Daniel Cormier, un pasteur canadien âgé de 56 ans a été reconnu coupable d'agression sexuelle à l'encontre d'une fillette de dix ans qu'il prétendait être son épouse. Un verdict sans surprise qui met fin à une procédure judiciaire longue de cinq ans.

Daniel Cormier était pasteur de "l'Eglise du centre-Ville" de Montréal, un mouvement évangélique qu'il avait-lui même fondé au cours des années 90 et dont la mission était de venir en aide aux démunis. C'est dans ce cadre que le pasteur autoproclamé fait la connaissance d'une jeune maman qui, prise entre la drogue et la prostitution, s'était retrouvée sans-abri et privé de la garde de ses deux fillettes.

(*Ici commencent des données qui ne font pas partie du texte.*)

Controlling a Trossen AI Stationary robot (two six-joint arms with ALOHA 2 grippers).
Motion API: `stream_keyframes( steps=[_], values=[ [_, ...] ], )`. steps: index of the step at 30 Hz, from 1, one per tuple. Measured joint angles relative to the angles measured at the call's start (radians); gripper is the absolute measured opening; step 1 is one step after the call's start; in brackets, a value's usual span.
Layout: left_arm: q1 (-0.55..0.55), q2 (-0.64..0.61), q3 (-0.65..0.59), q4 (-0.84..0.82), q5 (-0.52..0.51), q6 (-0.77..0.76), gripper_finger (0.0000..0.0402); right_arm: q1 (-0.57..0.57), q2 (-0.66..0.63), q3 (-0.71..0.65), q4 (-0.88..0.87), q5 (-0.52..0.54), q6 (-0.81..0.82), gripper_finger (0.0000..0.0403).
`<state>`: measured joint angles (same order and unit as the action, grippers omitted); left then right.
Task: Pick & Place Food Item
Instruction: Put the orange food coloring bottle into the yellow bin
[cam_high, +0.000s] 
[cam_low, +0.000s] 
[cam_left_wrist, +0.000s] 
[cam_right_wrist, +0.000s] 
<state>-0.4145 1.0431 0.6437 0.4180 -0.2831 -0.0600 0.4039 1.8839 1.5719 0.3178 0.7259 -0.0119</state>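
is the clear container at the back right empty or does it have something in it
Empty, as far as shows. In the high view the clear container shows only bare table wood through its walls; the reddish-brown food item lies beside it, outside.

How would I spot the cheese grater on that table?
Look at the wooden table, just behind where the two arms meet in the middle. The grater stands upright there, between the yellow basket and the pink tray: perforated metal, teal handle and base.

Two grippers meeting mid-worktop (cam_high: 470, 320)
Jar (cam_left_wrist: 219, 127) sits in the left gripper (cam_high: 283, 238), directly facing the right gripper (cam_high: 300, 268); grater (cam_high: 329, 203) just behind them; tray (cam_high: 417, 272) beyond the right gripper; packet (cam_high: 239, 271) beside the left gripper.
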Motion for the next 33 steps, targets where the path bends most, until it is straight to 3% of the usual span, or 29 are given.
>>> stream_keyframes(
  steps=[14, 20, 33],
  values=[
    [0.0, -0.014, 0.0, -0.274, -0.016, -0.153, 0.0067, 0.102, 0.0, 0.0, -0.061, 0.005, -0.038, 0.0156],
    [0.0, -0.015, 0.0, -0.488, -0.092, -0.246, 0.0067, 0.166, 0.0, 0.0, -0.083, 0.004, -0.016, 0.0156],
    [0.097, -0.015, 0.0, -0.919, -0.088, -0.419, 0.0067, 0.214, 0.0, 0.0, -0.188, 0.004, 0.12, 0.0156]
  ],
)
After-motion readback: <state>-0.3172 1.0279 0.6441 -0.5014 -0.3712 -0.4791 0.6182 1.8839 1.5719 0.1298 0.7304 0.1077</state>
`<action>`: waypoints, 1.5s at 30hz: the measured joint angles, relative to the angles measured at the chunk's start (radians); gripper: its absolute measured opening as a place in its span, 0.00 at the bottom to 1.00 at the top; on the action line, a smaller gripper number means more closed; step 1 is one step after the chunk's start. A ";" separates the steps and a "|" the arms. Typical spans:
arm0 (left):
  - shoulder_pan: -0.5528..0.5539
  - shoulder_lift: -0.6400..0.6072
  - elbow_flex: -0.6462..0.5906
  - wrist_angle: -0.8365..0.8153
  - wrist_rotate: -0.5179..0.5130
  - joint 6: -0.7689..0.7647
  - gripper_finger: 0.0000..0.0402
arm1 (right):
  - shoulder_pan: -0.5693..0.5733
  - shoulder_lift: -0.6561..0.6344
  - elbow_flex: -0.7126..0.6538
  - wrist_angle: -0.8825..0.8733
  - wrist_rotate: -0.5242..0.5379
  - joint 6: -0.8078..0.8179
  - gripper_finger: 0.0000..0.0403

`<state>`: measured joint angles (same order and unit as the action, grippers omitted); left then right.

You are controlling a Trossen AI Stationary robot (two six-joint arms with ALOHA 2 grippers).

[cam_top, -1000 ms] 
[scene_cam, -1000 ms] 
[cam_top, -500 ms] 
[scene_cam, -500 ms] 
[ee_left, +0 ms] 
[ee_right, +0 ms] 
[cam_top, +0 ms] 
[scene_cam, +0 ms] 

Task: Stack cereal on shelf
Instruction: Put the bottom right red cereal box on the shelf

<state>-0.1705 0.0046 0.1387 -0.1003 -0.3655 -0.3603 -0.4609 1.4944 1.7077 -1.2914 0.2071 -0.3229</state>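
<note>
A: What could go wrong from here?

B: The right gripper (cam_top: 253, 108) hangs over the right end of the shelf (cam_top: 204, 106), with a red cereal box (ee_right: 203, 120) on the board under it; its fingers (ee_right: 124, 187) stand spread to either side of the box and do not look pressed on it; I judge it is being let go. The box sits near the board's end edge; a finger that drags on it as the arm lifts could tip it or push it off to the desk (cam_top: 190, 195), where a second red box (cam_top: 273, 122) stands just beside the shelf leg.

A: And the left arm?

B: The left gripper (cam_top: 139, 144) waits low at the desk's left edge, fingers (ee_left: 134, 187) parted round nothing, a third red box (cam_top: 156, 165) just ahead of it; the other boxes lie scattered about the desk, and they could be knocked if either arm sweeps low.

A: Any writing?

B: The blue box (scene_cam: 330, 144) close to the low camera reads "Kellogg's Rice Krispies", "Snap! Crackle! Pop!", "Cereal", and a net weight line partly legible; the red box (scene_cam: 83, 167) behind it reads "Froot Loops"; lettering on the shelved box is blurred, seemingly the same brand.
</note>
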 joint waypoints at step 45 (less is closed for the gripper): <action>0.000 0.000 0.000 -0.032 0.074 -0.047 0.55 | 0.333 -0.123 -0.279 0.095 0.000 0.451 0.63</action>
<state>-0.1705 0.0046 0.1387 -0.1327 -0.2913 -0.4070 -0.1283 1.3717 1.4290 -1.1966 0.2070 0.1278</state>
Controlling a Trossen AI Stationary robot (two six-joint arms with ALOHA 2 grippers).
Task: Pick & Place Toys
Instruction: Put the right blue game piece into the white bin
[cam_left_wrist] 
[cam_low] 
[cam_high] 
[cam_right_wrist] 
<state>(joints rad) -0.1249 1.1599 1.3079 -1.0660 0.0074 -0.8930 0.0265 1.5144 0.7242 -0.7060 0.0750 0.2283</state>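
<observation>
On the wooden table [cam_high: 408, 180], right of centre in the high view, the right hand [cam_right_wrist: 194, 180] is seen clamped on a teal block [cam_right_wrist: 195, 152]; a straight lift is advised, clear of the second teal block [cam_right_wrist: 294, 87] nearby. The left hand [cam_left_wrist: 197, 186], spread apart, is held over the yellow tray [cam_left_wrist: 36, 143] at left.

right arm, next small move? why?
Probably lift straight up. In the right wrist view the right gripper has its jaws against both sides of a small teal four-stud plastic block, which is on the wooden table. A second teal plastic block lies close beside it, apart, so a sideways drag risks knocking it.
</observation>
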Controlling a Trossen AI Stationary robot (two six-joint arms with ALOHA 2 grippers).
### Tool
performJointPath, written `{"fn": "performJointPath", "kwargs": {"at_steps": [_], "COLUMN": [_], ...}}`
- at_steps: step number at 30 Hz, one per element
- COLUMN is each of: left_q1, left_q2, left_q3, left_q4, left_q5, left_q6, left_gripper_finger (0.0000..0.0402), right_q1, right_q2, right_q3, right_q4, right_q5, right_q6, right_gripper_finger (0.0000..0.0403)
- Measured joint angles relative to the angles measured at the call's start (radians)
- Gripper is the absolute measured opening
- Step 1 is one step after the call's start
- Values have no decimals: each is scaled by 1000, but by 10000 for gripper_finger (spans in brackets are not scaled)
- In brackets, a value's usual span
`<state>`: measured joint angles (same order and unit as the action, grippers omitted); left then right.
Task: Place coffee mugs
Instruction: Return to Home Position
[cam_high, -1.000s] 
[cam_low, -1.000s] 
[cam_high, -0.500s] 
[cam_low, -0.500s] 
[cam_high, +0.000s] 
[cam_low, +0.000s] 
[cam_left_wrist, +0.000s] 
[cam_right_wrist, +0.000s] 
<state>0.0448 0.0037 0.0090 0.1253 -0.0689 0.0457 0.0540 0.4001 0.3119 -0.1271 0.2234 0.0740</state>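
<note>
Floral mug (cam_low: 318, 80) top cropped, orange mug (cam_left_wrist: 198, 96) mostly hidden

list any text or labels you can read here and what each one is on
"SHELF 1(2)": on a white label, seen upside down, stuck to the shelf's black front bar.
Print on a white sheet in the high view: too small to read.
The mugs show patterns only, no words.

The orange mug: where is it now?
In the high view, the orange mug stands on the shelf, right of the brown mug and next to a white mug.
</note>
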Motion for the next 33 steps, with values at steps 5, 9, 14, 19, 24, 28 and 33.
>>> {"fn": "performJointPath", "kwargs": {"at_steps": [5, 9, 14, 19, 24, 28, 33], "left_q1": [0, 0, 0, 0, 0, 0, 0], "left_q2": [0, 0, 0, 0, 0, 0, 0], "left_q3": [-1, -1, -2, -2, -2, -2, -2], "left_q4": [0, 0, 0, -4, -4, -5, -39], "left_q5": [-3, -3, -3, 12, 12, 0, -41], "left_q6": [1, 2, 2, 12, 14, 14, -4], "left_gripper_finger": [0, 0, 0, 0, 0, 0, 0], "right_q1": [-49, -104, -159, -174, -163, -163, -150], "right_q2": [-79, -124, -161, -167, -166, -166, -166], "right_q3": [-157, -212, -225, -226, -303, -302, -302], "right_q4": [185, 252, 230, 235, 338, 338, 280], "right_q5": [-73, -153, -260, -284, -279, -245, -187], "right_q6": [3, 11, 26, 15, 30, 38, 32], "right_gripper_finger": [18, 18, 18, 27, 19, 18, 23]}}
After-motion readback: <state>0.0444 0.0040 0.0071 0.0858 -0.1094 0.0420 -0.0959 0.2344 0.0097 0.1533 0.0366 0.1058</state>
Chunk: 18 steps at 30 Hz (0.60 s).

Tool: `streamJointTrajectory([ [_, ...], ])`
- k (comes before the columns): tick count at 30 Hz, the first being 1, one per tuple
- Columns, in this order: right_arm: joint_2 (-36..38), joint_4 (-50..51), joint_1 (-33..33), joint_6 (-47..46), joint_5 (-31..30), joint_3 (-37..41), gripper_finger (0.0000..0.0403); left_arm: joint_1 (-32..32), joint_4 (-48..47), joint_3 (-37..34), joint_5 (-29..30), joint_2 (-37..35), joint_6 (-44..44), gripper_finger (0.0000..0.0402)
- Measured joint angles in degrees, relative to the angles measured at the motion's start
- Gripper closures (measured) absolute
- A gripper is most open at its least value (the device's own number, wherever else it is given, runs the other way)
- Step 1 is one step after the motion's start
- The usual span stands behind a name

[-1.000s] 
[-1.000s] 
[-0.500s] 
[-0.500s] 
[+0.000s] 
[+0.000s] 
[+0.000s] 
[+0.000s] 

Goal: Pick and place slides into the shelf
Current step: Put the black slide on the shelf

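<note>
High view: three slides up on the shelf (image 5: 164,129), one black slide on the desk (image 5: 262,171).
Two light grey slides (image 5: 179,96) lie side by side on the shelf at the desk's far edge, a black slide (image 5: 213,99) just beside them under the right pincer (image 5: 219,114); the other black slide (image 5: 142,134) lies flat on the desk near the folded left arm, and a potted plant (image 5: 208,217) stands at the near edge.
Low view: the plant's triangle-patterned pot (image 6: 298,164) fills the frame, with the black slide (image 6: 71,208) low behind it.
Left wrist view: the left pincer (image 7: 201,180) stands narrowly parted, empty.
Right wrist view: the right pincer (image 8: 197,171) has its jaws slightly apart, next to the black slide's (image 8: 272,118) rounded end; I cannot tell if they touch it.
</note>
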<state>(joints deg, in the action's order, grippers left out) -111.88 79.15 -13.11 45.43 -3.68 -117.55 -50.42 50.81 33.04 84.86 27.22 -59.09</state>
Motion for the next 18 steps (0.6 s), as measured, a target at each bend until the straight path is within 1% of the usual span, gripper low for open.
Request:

Cormier la prend sous son aile, la sort de la rue et l'aide même à récupérer la garde de ses enfants. Une fois la famille recomposée, le pasteur continue à aider la jeune femme financièrement et garde régulièrement ses deux filles alors âgées de six et huit ans. C'est à cette époque, en 1997, qu'il dit être "tombé amoureux" de la plus jeune. Il la fait tout d'abord dormir dans son lit avant de procéder à des attouchements vers ses 9 ans, selon ses dires. Ensuite, alors que la fillette atteint 10 ans, David Cormier entretient régulièrement des relations sexuelles avec elle. Il va jusqu'à célébrer un prétendu mariage entre lui et la petite fille le jour de son dixième anniversaire.

"Très éveillée"
Ce sont deux femmes, membres de l'Eglise fondée par Daniel Cormier, qui avaient donné une première fois l'alerte, inquiétées par le comportement suspect de leur pasteur à l'encontre de la fillette. Cormier avait alors rejeté les accusations en bloc, disant que c'était "Satan" qui leur avait mis de telles idées dans la tête. Mais une enquête policière a lieu et David Cormier est finalement arrêté en juin 2003. La jeune fille est alors âgée de 14 ans et se considère comme l'épouse du pasteur, conformément à ce qu'il lui avait fait croire.

Cormier avance d'ailleurs cet argument du mariage pour justifier les "gestes sexuels" qu'il a à l'égard de l'enfant. Une défense maigre pour la juge Sylvie Durand qui n'a pas manqué, en rendant sa décision, de relever le fait que l'accusé s'était défendu en disant que la fillette était déjà "très éveillée" à l'âge de huit ans. Cormier aurait affirmé que la jeune fille était tombée amoureuse de lui à 9 ans, affirmant qu'elle était "extrêmement mature".

Deuxième victime
La victime aujourd'hui âgée de 19 ans était présente pendant l'audience aux côtés de sa mère. Les deux femmes se sont refusés à tout commentaire mais la procureure Anne Andrée Charrette en charge du dossier, a déclaré qu'elles étaient satisfaites du dénouement de l'affaire. La peine sera prononcée dans le courant de la semaine du 24 novembre. Daniel Cormier sera à nouveau jugé au mois de janvier dans une autre affaire concernant des attouchements sur une autre jeune mineure au milieu des années 90.